**What you need to do:**
Copy the first line of the material below and every later line through the line containing "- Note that", without any other output.
····················
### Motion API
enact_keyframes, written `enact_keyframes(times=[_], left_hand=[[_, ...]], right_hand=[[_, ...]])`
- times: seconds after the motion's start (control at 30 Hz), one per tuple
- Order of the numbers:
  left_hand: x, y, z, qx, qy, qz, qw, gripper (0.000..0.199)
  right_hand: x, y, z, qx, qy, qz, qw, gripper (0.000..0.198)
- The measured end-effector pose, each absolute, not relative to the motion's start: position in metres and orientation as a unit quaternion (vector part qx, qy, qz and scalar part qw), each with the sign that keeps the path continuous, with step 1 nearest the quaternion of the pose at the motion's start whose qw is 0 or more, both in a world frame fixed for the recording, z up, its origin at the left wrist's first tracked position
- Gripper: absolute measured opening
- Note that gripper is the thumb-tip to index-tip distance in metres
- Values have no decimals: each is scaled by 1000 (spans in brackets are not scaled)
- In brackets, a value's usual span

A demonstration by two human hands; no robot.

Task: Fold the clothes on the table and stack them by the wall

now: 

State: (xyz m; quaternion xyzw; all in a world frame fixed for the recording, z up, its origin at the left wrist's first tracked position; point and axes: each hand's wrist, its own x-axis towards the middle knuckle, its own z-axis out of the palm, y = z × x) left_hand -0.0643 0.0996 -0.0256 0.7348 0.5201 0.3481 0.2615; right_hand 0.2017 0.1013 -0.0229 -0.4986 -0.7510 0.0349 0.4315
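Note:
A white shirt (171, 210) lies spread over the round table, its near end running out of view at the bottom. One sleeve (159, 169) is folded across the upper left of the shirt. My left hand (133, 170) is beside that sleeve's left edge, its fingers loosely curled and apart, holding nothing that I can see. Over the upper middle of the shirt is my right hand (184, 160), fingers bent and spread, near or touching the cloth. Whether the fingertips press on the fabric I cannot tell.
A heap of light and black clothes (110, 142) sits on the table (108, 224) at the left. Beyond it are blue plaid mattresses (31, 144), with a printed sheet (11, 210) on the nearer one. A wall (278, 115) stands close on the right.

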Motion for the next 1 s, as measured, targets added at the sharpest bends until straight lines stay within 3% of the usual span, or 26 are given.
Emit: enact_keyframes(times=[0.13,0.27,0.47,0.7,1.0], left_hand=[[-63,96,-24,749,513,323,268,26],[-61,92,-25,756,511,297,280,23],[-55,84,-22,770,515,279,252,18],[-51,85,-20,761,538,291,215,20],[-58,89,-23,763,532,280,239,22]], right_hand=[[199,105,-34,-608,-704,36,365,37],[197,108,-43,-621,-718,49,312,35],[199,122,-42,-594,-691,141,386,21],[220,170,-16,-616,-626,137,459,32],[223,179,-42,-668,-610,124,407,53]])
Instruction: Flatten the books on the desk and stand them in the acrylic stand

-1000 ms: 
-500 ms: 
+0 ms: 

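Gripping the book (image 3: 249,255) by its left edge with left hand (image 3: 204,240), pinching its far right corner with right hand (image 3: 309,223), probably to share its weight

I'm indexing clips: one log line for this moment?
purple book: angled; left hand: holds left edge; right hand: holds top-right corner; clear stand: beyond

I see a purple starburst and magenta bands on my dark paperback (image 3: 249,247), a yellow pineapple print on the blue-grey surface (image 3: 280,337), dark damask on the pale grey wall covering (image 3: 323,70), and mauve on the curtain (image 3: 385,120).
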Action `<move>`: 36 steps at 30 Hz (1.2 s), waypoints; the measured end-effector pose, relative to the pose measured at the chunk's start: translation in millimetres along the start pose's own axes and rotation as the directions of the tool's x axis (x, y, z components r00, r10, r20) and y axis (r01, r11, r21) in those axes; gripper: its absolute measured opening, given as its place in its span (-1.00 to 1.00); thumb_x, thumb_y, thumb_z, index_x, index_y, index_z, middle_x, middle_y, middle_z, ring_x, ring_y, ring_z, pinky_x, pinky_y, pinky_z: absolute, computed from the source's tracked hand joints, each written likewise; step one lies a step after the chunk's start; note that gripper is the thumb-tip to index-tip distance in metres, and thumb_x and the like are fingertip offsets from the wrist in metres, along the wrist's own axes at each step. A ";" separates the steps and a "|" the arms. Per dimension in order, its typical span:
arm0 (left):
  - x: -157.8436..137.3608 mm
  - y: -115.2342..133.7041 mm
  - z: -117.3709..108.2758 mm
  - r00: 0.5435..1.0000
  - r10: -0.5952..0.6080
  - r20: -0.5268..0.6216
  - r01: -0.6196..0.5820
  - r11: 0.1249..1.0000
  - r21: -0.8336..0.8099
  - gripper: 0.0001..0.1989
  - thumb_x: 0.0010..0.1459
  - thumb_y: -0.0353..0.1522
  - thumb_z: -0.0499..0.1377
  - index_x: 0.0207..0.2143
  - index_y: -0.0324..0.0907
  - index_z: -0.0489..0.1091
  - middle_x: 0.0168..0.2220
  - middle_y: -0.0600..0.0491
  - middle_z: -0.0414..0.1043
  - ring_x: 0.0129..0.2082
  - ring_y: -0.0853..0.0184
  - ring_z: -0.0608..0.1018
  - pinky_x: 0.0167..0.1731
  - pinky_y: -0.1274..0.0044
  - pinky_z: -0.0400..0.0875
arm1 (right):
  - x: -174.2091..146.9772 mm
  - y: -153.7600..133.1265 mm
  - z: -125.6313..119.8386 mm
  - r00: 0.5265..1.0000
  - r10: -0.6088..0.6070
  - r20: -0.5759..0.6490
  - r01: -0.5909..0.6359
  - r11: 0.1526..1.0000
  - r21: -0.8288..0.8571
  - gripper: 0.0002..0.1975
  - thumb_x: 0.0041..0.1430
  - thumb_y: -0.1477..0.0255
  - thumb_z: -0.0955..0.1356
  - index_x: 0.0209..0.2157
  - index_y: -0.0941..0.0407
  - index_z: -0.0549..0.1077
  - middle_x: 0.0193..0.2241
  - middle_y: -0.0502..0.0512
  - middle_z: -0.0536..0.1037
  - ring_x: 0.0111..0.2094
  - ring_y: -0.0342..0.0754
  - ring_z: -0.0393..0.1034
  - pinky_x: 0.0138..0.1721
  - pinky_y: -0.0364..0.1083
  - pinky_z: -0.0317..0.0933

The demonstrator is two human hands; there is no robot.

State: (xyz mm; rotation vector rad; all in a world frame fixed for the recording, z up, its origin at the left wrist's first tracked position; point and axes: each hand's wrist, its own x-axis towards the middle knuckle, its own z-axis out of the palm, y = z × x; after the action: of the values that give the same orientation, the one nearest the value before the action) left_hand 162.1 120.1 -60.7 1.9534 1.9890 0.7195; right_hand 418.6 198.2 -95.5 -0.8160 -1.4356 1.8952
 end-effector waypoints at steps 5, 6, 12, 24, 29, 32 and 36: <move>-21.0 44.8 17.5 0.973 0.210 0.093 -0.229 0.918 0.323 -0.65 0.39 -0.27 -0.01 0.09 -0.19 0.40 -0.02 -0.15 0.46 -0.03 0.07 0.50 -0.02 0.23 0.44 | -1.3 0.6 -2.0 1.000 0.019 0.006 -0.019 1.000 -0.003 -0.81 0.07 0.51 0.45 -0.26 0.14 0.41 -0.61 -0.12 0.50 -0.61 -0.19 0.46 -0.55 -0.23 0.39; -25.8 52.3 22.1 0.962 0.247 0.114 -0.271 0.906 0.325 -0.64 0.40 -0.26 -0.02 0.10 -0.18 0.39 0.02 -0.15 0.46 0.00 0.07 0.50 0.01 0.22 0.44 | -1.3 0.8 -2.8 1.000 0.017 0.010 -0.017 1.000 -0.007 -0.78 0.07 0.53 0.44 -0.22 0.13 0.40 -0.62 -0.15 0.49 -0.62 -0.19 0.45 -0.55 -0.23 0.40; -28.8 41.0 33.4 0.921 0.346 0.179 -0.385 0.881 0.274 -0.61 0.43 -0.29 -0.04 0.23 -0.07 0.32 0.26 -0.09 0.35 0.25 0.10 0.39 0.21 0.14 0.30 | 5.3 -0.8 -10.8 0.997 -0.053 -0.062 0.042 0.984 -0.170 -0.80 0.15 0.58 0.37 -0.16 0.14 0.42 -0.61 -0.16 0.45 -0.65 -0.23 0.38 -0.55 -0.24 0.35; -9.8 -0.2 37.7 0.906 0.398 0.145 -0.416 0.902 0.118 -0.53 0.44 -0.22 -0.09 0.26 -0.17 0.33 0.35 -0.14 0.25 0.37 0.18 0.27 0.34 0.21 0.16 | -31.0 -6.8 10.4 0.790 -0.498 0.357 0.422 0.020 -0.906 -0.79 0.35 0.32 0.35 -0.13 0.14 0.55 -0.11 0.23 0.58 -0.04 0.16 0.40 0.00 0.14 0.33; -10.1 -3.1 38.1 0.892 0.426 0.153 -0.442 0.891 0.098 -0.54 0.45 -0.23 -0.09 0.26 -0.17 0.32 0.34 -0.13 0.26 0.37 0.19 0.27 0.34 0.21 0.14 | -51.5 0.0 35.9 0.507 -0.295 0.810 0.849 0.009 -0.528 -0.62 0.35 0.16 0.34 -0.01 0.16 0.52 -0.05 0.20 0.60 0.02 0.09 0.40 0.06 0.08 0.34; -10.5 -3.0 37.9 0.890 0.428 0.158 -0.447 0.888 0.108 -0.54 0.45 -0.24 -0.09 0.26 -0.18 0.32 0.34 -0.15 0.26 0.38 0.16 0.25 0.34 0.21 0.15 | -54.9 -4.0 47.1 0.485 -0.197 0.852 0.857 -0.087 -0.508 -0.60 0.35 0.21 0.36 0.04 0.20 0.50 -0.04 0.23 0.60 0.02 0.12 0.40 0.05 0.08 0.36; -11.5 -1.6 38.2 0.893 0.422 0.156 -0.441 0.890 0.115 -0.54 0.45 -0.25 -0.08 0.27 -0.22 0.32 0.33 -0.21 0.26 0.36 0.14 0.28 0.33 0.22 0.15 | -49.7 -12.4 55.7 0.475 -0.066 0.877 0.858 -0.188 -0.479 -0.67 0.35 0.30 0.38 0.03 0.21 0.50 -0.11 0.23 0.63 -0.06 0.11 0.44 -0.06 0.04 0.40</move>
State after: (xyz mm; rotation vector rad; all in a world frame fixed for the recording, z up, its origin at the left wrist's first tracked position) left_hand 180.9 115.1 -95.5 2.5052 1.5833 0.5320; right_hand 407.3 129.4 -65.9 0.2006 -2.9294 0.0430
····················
**Problem solution:**
### Motion API
enact_keyframes, written `enact_keyframes(times=[_], left_hand=[[_, ...]], right_hand=[[_, ...]])`
- times: seconds after the motion's start (control at 30 Hz), one per tuple
- Order of the numbers:
  left_hand: x, y, z, qx, qy, qz, qw, gripper (0.000..0.199)
  right_hand: x, y, z, qx, qy, qz, qw, gripper (0.000..0.198)
- The measured end-effector pose, each absolute, not relative to the motion's start: position in metres and orientation as a unit quaternion (vector part qx, qy, qz and scalar part qw), each with the sign that keeps the path continuous, with step 1 nearest the quaternion of the pose at the motion's start whose qw is 0 or more, both in a world frame fixed for the recording, z up, its origin at the left wrist's first tracked position
- Gripper: absolute measured opening
- Note that gripper is the thumb-tip to index-tip distance in metres

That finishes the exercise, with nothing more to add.